Par exemple, si l’on demande « Quelle météo préfères-tu, ChatGPT ? » et étant donné un début de complétion « Quelle météo préfères-tu, ChatGPT ? Je préfère le », si le token « so » est associé à la plus grande probabilité, il est adjoint à la réponse : « Quelle météo préfères-tu, ChatGPT ? Je préfère le so ». Cette phrase un peu plus longue est de nouveau fournie au LLM, qui recherche le token suivant de la même façon.
- Les LLM fonctionnent avec une architecture de « réseaux de neurones ». Les neurones en question sont des unités logiques pour le « raisonnement » du modèle ; ils sont organisés en plusieurs couches, les layers. Pour la reconnaissance d’images, par exemple, les couches en entrée du raisonnement vont reconnaître des détails élémentaires de l’image (par exemple : « c’est courbe », « c’est anguleux ») ; les couches en sortie vont permettre d’identifier ce qui est représenté (« c’est une griffe », « c’est une dent », puis « c’est un chien », « c’est un oiseau »).
- Dans le domaine des LLM, on s’est aperçu que la performance du modèle — quantifié d’une certaine façon — était une fonction déterminée du volume de données utilisées et du nombre de paramètres utilisés.
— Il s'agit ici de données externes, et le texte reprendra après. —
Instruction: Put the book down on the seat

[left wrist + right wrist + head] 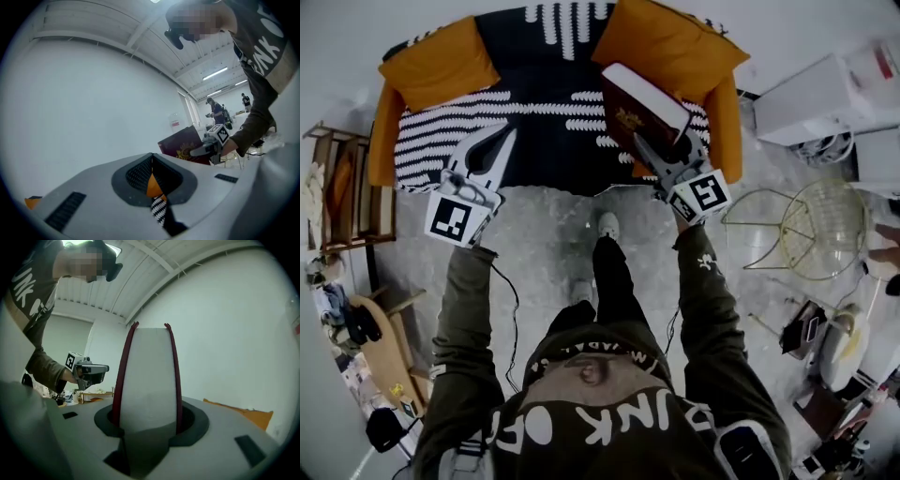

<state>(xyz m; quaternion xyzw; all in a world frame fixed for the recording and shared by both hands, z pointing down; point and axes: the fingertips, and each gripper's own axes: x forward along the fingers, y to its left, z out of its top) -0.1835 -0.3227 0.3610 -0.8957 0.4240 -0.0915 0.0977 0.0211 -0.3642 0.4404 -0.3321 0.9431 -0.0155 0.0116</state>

Cette relation empirique entre variables motive la course à des modèles plus puissants.
- Un TRM améliore sa réponse par étapes successives ; chaque étape est une « récursion ».
- Guan Wang, Jin Li, Yuhao Sun, Xing Chen et al.,« Hierarchical Reasoning Model », arXiv, 26 juin 2025.
- Alexia Jolicoeur-Martineau, « Less is More : Recursive Reasoning with Tiny Networks », op. cit.
- Plus précisément, les chercheurs explorent des techniques afin de contrôler la quantité de calcul utilisée pendant l’inférence (le test-time compute). La méthode du « wait » consiste à forcer le modèle à s’arrêter lorsqu’il a assez « réfléchi », ou au contraire à prolonger sa réflexion en ajoutant plusieurs fois le mot « wait » à sa génération lorsque celui-ci tente de conclure trop tôt.
- Gheorghe Comanici, Eric Bieber, Mike Schaekermann et al., « Gemini 2.5 : Pushing the Frontier with Advanced Reasoning, Multimodality, Long Context, and Next Generation Agentic Capabilities », arXiv, 7 juillet 2025.
- Alexia Jolicoeur-Martineau, « The relativistic discriminator : a key element missing from standard GAN », arXiv, 10 septembre 2018.
- Geoffrey Hinton et Yoshua Bengio reçurent le prix Turing en 2018 avec Yann Le Cun ; plus haute distinction dans le domaine informatique, le prix récompensait leur travail dans le domaine de l’apprentissage profond ; celui-ci fournit aux LLM contemporains leur architecture théorique.